Furthermore, a discharge impact destruction apparatus according to claim 3 is the destruction apparatus according to claim 1 or 2, wherein nitromethane is used as an explosive substance.
According to a fourth aspect of the present invention, there is provided a discharge impact breaking device according to the first or second aspect, wherein a bolt is used as a rod-like locking member.

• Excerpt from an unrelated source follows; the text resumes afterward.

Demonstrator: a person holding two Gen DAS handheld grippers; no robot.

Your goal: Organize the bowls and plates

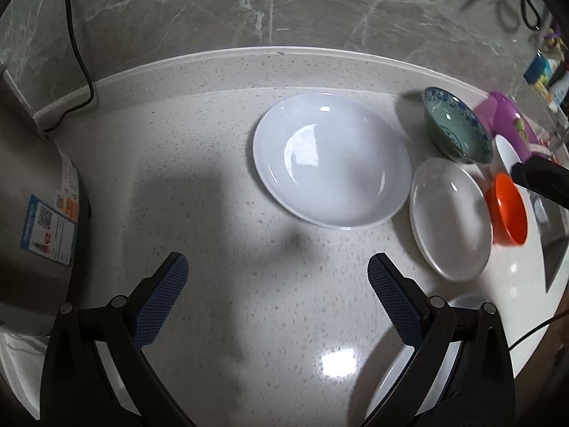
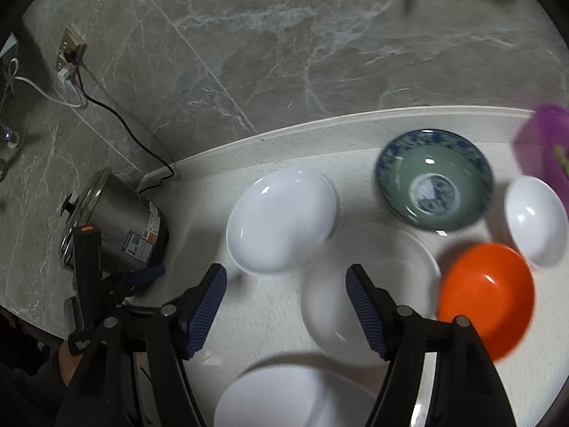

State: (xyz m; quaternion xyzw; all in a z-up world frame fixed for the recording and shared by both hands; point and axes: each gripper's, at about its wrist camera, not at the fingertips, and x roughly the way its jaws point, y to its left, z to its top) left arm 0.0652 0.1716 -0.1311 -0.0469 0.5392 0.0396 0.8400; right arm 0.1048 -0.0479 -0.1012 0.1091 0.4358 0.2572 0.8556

  According to the configuration described in claim 1 or 2, explosive substances such as fine metal wires and nitromethane are formed in a space of a box-like body or a frame-like side wall body to which a lid is attached via a rod-like locking member. And explode explosive materials with the discharge impact force generated by the melt vaporization of fine metal wires to fly (release) the lid and plate-like body. Unlike those loaded with shell-shaped destructive members, the device itself can be shortened, i.e. thinned, so that it is not necessary or necessary to form a hole for inserting the discharge cartridge. Even in a narrow space, it can be partially and easily destroyed simply by inserting it into the gap and supplying electric energy.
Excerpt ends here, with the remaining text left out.